Another piece of evidence offered by those arguing today that Mariya was the Prophet’s wife is that, in one Hadith in Sahih Muslim, the Prophet counsels Muslims to do good toward Egyptians because that nation will enjoy protection under Muslim rule (dhimma) and that they possess sihr, or an in-law relationship. Proponents infer that the Prophet would not have used this word if Mariya had merely been his slave-concubine. It befits a wife. But this is only one narration of this Hadith, and not the main one listed in Sahih Muslim. The main narration says ‘they have dhimma and rahim (womb),’ meaning that Copts come from the same womb as the Arabs. In fact, the narrations of this Hadith that include the wording sihr only have it as a parenthetical insertion by one of the narrations of the Hadith: ‘…or he said dhimma and sihr.’ Commentators like al-Nawawi (d. 1277) understood this Hadith to be a reference to the idea that Hagar, Abraham’s concubine, was from Egypt. He does note that the alternate wording of sihr would be a reference here to Mariya, but this does not mean he believed this meant that she was the Prophet’s wife, particularly since al-Nawawi explicitly calls her the Prophet’s slave-concubine (tasarraha) in another of his works. In addition, a report in the ninth-century history Futuh Misr notes that ‘Umar, the mawla of Ghufra, commented about the sihr wording that it was because ‘The Messenger took a slave-concubine (tasarrara) from among them’.

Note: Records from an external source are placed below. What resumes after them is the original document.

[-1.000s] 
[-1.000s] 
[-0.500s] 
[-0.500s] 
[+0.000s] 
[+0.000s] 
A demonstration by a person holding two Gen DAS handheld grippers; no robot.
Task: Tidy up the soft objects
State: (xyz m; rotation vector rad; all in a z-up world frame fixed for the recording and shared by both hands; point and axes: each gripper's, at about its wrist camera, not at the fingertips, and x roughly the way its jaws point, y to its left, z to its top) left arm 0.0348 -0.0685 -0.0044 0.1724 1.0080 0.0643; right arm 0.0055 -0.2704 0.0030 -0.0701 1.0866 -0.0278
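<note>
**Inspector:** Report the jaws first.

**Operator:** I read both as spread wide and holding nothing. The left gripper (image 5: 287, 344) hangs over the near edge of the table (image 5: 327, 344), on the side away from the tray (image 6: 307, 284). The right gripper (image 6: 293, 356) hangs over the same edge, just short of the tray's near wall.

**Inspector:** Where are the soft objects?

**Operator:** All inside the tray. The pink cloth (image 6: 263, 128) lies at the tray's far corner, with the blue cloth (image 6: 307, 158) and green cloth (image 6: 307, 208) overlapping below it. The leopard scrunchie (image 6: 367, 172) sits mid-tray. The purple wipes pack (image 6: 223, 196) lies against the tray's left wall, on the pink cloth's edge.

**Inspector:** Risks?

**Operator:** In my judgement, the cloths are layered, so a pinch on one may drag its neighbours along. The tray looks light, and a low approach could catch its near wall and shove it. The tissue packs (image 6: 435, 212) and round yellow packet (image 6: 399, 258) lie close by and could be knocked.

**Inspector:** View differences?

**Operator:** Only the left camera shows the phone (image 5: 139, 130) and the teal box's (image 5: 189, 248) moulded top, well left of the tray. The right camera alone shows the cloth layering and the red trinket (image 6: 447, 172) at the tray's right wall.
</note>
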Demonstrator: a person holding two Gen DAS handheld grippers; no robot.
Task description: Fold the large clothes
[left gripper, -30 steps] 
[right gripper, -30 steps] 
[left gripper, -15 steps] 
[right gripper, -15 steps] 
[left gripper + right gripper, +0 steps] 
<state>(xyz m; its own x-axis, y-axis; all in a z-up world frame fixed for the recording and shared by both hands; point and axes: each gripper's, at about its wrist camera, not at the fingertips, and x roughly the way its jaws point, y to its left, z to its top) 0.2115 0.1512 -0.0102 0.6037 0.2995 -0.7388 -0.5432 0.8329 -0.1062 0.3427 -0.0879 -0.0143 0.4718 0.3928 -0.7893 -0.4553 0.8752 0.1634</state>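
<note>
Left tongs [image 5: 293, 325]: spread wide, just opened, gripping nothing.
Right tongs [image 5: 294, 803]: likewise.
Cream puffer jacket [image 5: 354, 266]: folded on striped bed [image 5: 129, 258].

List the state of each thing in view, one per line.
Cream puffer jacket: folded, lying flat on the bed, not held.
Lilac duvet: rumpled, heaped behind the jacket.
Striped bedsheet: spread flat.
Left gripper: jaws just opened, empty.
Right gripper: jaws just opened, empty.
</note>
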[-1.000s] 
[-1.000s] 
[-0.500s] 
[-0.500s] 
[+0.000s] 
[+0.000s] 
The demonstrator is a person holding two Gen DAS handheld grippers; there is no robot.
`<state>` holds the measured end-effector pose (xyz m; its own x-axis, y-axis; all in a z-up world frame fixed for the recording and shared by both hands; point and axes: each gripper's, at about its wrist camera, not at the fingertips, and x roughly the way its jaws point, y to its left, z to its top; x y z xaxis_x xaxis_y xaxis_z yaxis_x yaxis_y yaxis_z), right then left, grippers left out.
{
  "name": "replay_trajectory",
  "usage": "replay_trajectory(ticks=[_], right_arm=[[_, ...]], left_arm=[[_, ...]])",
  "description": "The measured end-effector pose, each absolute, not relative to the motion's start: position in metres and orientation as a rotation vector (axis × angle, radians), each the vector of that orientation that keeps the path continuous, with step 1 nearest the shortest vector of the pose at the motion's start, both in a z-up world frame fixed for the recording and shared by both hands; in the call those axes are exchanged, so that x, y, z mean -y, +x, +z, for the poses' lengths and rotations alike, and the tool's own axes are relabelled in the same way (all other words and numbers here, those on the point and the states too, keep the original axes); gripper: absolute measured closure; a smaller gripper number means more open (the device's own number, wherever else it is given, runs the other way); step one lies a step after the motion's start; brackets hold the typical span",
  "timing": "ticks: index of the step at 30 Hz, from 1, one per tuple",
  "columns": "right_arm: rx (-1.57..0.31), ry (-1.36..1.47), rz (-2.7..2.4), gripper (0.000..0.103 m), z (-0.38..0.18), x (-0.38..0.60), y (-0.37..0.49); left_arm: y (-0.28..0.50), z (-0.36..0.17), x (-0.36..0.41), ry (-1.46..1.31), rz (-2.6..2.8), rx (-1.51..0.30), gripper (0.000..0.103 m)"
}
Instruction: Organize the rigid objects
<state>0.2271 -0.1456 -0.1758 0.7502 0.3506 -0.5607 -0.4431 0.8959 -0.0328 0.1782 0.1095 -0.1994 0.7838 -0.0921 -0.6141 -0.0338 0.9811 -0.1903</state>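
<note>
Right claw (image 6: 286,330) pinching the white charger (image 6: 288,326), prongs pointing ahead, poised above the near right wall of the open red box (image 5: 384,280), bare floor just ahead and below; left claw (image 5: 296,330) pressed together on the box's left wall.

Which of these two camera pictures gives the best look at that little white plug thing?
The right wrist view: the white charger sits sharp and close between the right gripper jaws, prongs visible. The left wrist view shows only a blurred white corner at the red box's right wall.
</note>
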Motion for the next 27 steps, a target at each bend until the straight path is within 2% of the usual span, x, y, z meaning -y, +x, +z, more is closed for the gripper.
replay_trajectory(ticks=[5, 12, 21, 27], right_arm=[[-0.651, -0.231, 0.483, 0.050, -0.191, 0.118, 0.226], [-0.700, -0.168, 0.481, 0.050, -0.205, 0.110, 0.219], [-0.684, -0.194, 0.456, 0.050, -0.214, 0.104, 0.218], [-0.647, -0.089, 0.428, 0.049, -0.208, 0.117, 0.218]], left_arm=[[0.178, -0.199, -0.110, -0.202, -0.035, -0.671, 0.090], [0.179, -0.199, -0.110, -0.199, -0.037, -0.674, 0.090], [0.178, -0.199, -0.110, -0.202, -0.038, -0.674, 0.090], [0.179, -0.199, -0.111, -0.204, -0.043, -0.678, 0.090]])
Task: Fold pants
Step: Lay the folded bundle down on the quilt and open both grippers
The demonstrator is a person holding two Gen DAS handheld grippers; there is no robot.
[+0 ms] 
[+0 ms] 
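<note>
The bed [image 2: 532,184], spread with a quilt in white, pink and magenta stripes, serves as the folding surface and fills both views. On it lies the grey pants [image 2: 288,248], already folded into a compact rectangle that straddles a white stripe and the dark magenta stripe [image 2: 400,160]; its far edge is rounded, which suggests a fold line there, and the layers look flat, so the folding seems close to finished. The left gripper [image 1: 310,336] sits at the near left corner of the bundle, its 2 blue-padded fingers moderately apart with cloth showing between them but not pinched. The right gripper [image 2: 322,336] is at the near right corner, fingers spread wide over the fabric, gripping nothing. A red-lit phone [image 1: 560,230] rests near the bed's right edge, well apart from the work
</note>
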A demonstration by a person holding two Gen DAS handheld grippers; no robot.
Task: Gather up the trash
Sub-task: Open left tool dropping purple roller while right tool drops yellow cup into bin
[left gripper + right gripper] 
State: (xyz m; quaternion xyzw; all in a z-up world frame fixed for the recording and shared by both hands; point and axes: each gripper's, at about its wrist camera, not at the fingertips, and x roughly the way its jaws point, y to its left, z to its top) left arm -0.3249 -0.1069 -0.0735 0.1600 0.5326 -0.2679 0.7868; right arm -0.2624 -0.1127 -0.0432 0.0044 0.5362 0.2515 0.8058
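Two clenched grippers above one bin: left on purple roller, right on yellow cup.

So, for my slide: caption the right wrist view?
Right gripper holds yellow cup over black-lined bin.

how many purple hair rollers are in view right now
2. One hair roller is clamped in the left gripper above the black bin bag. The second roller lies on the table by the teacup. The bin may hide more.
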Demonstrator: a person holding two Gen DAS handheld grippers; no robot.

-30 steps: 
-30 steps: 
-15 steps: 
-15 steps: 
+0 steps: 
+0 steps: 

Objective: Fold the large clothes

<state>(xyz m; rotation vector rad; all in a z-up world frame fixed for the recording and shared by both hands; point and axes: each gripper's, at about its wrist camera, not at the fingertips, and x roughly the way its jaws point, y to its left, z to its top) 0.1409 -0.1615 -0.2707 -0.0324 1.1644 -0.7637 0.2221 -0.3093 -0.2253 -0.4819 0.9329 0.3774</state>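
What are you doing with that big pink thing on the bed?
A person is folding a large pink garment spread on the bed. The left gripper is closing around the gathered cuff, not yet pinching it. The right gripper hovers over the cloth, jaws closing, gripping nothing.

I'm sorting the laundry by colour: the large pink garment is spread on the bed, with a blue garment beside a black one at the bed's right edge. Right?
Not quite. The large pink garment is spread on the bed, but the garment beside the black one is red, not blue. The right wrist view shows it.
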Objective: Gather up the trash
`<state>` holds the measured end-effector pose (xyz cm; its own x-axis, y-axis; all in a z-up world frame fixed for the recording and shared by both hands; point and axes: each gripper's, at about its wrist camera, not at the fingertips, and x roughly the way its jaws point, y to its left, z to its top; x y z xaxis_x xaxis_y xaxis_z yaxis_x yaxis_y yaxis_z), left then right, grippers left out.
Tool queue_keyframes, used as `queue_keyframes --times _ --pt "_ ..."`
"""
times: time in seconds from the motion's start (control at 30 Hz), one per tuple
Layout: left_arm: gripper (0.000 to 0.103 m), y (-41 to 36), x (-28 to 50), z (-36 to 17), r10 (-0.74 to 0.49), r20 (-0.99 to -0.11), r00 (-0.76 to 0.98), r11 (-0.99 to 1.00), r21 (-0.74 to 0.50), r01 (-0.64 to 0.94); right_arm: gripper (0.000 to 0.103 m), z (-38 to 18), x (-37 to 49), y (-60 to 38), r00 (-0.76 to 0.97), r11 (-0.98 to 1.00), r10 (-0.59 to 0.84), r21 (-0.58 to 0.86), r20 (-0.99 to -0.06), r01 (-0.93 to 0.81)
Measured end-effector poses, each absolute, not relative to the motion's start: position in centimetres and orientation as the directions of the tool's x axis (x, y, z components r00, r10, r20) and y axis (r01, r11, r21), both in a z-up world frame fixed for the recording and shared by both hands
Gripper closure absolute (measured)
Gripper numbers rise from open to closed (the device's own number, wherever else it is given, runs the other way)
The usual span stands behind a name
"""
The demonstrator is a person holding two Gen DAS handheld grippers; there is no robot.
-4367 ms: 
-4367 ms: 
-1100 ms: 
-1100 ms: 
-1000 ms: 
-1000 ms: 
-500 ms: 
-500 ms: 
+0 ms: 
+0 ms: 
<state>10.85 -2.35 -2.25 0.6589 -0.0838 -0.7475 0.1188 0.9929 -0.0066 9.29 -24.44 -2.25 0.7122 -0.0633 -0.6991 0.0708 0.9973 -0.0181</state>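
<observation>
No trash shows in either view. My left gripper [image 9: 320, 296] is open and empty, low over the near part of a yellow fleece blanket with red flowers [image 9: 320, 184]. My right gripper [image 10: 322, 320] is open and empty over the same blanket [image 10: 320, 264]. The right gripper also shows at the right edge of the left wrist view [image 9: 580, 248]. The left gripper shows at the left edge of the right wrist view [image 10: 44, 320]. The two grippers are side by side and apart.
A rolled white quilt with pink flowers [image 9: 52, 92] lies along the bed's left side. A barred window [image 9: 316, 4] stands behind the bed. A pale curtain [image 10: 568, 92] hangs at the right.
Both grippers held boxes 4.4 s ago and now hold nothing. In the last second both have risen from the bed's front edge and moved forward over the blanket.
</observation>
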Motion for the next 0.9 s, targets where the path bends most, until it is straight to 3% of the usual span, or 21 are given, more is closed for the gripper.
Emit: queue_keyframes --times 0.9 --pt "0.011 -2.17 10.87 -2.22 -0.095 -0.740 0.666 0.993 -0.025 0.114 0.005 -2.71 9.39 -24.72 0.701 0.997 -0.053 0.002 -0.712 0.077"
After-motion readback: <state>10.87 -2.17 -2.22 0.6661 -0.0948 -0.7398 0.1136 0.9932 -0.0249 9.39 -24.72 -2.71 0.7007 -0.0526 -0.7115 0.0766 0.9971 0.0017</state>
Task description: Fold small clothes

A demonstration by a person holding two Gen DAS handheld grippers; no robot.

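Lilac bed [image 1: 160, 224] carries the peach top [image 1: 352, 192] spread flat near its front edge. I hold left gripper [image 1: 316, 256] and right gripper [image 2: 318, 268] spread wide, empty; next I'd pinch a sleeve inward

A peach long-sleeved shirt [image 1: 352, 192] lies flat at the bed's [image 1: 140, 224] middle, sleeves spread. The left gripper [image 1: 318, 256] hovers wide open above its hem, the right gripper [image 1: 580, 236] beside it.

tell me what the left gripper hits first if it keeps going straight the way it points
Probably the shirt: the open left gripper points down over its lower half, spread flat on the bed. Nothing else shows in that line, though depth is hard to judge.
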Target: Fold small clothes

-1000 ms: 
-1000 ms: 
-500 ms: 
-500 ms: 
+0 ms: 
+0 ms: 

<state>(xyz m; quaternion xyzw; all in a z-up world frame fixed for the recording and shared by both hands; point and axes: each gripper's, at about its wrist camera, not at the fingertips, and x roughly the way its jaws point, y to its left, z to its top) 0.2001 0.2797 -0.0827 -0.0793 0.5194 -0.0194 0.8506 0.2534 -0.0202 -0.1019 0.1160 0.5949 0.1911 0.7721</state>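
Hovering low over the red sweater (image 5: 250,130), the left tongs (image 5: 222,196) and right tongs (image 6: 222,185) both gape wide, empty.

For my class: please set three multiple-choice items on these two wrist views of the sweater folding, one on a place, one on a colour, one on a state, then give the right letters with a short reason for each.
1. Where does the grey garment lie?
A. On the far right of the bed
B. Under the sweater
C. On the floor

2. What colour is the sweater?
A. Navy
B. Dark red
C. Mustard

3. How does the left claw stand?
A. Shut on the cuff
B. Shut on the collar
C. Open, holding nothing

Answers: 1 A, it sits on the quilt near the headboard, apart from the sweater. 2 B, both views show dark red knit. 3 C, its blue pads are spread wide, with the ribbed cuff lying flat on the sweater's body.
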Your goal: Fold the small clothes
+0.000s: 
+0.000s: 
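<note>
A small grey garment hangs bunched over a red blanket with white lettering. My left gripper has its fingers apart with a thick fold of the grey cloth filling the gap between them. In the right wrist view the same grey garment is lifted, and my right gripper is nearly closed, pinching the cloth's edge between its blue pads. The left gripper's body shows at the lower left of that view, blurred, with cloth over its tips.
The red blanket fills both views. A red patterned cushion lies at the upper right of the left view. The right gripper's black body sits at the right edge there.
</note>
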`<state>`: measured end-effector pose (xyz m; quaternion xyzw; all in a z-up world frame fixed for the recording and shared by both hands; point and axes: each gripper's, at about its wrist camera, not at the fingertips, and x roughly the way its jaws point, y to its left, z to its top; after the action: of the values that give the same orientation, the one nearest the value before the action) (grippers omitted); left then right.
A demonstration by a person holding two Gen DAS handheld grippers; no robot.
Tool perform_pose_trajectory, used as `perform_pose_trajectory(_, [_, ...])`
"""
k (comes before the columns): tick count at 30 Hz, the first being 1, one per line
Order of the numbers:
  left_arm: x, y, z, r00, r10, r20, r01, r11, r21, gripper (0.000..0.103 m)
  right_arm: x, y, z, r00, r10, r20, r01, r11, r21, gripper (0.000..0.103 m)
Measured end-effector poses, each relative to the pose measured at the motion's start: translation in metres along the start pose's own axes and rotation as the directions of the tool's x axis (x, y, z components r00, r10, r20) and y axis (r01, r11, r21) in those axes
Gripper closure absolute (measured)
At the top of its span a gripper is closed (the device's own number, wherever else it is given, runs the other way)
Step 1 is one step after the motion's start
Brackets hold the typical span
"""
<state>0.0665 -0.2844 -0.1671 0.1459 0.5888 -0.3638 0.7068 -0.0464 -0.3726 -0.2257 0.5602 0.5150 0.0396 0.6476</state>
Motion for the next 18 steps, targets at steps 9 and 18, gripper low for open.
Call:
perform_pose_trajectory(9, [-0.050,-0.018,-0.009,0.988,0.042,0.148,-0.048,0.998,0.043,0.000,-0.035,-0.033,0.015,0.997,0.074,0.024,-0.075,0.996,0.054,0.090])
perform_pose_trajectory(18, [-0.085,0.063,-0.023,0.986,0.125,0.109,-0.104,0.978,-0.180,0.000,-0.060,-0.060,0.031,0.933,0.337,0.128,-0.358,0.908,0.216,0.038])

In summary, the only evidence that Mariya was the wife of the Prophet as opposed to his slave-concubine is both externally rare and unreliable, or it is ambiguous. The evidence explicitly identifying her as his slave-concubine is overwhelming. Another question further narrows the likelihood that Mariya was a wife. Why would early Muslims propagate the idea that she was a slave-concubine if she was not? Why would they offer no resistance as this idea became the exclusive position among the biographers, historians and jurists? What agenda would this be serving? Elizabeth Urban has shown how contenders for the caliphate or rule who were the children of slave-concubines invoked the personas of Hagar and Mariya when their parentage was used to insult them. But it hardly seems likely that a historical consensus could be manufactured by a few, scattered claimants in a few dynastic conflicts. (Brown, Slavery in Islam [Oneworld Academic, 2020], Appendix 4: Was Mariya the Wife or Concubine of the Prophet?, pp. 294-297)

Further Reading

Was Mariya the Wife or Concubine of the Prophet?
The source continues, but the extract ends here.